[Assigned task] For the word "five", return each line of the data in which it occurs.

= = = = =

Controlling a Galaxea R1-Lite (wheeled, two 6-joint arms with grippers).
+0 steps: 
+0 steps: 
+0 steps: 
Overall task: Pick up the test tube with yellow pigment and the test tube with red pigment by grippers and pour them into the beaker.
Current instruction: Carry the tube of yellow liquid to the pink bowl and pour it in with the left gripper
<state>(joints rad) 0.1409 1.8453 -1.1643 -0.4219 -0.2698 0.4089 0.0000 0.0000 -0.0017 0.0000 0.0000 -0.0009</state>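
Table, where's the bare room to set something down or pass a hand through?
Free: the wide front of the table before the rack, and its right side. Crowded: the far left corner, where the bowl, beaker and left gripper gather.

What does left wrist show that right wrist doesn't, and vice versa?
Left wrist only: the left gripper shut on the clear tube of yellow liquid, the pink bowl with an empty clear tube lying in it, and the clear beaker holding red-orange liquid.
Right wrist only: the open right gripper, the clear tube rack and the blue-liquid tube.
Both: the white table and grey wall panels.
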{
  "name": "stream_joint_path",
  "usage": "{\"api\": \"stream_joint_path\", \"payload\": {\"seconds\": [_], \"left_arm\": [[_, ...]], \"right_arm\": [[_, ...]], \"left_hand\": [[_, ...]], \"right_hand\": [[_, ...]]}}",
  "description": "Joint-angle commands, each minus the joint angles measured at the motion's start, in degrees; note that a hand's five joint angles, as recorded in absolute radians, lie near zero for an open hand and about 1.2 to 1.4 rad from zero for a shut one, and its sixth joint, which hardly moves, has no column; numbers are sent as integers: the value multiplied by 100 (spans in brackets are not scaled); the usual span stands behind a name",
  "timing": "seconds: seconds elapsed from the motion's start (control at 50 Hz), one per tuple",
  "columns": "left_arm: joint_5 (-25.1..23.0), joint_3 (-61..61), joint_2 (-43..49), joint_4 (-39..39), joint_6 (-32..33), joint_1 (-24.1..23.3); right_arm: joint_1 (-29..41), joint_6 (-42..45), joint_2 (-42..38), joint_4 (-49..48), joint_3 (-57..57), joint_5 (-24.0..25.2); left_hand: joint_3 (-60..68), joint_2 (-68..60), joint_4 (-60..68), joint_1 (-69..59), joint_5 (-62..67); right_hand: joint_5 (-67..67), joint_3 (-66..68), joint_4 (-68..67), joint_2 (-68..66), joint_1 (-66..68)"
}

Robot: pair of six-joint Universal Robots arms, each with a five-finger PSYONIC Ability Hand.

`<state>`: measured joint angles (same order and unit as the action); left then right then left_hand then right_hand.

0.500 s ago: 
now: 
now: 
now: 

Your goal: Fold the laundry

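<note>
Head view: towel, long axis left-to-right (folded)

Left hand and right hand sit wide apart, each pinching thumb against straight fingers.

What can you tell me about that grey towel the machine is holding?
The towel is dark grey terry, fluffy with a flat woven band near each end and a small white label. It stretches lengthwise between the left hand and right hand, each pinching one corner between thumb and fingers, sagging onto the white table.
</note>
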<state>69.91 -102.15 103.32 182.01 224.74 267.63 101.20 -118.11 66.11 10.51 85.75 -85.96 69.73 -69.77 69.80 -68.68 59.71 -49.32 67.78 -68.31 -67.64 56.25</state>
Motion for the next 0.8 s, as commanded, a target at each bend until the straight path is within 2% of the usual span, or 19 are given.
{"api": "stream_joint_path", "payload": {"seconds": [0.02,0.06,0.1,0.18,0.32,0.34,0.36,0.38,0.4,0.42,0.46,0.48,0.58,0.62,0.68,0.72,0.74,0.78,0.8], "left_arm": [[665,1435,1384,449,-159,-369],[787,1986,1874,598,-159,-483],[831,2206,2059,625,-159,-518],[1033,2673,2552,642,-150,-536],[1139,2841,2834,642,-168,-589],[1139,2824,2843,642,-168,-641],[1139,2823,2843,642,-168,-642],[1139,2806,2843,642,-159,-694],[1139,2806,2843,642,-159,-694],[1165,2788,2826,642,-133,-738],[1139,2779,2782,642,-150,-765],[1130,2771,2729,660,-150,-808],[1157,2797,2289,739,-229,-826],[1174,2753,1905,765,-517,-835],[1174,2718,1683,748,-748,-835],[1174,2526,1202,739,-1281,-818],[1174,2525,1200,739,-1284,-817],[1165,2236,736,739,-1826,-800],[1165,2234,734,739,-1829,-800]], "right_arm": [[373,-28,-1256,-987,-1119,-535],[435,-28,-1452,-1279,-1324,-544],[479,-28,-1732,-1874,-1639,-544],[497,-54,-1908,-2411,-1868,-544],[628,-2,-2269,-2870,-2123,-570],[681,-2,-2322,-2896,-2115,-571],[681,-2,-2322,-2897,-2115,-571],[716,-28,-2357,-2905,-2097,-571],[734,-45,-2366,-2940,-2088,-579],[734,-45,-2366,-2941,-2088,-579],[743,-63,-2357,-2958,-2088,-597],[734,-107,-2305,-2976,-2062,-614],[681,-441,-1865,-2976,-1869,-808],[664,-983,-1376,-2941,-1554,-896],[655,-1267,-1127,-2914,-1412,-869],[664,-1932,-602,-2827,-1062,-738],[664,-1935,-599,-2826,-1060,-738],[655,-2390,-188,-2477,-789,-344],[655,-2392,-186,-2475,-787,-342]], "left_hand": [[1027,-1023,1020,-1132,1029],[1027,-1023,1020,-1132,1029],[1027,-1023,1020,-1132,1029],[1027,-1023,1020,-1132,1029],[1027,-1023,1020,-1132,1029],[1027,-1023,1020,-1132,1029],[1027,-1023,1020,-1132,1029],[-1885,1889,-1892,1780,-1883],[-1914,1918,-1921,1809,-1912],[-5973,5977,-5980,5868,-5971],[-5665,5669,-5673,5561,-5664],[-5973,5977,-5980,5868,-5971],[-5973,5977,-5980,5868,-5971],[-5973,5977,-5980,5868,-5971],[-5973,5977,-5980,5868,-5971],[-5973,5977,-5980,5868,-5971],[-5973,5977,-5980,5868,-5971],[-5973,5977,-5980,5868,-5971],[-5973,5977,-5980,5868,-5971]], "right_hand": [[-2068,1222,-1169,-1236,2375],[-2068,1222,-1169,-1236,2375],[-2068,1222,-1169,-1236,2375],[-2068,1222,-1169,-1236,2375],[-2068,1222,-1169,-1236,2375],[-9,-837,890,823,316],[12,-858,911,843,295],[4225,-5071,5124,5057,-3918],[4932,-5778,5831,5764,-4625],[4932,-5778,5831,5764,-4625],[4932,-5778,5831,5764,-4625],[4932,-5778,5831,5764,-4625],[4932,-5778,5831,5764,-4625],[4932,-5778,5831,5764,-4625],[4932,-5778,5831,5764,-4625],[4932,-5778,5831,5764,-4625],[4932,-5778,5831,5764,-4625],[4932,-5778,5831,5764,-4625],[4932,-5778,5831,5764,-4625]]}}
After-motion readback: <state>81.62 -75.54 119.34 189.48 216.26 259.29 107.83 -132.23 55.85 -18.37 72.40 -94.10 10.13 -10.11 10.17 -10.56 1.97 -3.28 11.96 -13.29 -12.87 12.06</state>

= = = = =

[Answer]
  "description": "Joint-angle commands, each minus the joint angles measured at the motion's start, in degrees; note that a hand's five joint angles, as recorded in absolute radians, lie near zero for an open hand and about 1.2 to 1.4 rad from zero for a shut one, and its sixth joint, which hardly moves, has no column; numbers are sent as integers: the value multiplied by 100 (spans in brackets are not scaled); the usual span stands behind a name",
Robot: pair of six-joint Universal Robots arms, each with a five-finger PSYONIC Ability Hand.

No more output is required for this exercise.